Something seniors and high school students have in common
Jiminy Wicket organizers believe in the power of play to create connection across the generations. The Through Hoops to Hope program transforms isolation into connection and fear into friendship for the young and old alike.
“This has completely changed my view of young people,” a 63-year-old participant said. A 95-year-old woman commented, “They told me this was going to be fun. They didn’t say it would be this much fun.” And one of the 16-year-olds in the program said, “Playing croquet with seniors is bomb-diggity.”
Jiminy Wicket is looking to replicate this program across the country. San Diego has embraced Dementia Friendly America and AARP’s Age Friendly Communities initiatives to reduce the stigma and isolation of aging and Alzheimer’s.
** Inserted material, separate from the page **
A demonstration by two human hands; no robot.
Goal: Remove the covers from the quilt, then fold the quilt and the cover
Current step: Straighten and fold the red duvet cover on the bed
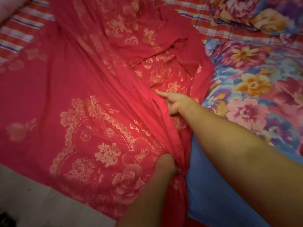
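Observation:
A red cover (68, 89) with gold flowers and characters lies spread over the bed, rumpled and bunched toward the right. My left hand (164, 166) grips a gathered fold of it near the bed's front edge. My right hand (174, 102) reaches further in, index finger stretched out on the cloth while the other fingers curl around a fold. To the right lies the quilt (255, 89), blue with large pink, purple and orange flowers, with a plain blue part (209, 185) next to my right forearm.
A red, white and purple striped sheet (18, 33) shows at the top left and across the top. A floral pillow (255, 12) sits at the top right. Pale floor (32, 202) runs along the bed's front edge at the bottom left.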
What the high school teachers say about Jiminy Wicket
Almost a decade after he put the program together, Creasey has found the ideal model -- one that fits the needs not just of the elders and the corporate sponsors, but also the requirements of conventional high school curricula designed to address not only the seniors' needs to socialization, but the parallel needs of the teens.
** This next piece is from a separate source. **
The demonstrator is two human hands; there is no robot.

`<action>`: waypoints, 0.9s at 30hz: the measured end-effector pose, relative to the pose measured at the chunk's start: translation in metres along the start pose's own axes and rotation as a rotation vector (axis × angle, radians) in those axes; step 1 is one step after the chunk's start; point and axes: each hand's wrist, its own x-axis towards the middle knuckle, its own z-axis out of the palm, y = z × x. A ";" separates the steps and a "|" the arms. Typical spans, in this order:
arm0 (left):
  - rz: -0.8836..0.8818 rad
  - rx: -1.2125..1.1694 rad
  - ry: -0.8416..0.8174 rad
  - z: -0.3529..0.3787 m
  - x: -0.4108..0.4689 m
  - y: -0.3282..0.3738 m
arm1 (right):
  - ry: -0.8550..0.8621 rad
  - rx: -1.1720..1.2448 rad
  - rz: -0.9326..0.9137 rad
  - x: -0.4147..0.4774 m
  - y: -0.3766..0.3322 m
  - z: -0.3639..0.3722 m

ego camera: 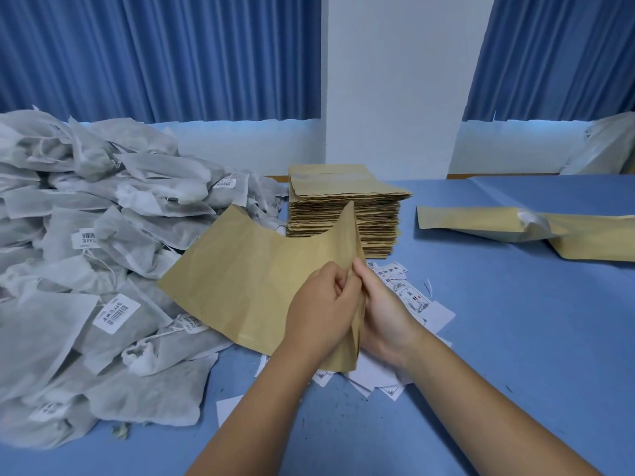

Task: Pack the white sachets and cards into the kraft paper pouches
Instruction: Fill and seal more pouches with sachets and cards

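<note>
- Our left hand (319, 310) and right hand (385, 304) both pinch one flat kraft pouch (254, 290) at its edge.
- Few packed pouches (481, 221) lie aside; most sachets (86, 269) wait.

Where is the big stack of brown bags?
In the head view, the stack stands centre, just right of the sachet pile, behind the held pouch.

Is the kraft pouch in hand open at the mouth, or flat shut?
Apparently flat shut: the kraft pouch bows as one thin sheet, left hand and right hand pinching its right edge; no gap shows.
</note>
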 end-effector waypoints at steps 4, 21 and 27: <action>0.090 0.067 0.011 0.002 0.001 -0.002 | 0.240 -0.499 -0.179 -0.001 -0.003 -0.003; 0.064 -0.103 0.021 -0.003 -0.005 0.005 | 0.277 -0.711 -0.299 -0.004 -0.023 -0.017; 0.270 0.015 0.171 -0.006 -0.008 0.006 | 0.087 -0.536 -0.076 -0.009 -0.029 -0.020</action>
For four years now, Kelly Wilbert, the gym teacher at Charles Hay elementary school, has been leading an indoor, inter-generational, after-school Croquet Club that grew out of the Jiminy Wicket program. The students host their guests from a local senior community and often include their own parents and grandparents in the weekly games.
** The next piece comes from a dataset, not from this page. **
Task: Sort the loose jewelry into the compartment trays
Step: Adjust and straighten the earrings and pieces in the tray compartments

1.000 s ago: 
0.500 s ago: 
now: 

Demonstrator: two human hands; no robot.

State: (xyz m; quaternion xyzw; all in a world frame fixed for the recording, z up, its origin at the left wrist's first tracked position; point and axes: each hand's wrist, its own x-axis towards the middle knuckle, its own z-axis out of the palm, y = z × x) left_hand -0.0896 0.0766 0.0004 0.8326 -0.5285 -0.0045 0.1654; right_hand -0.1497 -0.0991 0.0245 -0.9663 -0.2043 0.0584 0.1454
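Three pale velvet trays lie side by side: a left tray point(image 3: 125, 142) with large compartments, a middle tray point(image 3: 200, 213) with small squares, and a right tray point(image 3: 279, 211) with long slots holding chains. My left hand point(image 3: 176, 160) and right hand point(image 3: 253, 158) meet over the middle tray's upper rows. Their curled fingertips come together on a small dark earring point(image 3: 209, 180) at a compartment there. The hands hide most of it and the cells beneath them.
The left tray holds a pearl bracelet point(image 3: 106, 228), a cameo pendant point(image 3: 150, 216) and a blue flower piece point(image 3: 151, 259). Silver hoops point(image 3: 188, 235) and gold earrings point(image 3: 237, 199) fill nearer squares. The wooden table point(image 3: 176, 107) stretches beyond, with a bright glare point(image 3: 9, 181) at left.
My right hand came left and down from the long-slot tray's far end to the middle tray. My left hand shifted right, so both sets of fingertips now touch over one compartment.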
Jiminy Wicket trains and equips school students to play croquet indoors and year-round at their schools with the residents of a local senior community, some of whom are living with dementia, some using walkers or wheelchairs.
The gym teacher's enthusiasm is typical: "We have been partnering with James and Jiminy Wicket for the past three years now. It never fails to amaze me how enthusiastic our kids are to learn and play in their PE classes and then sign up for our after-school club. From three-sport athletes to students that tend to be more on the sedentary side; from high-functioning students to low-functioning students; those with physical disabilities or behavioral disorders to those without; croquet interests and engages every single student!
"Students learn to be knowledgeable in understanding the rules, to be thinkers in working out winning strategies, and to be caring in working with a partner and demonstrating sportsmanship. All three of these traits are further practiced at our after-school Croquet Club, where students can invite their parents or grandparents and teach them the rules of this all-inclusive, challenging, lifelong sport!”
The winning formula combines three elements
Since it was founded in 2009, Jiminy Wicket has played with people from 129 different countries ranging from 2 years to 103 years old. Now, at last, Creasey has the perfect model for establishing permanent programs in other locales, with most of the essential elements in place--the seniors, the high school students and teachers, and the corporate source of volunteers to run the programs across the country. What is needed now is some modest funding to replicate the model in major metropolitan areas in the US and the UK.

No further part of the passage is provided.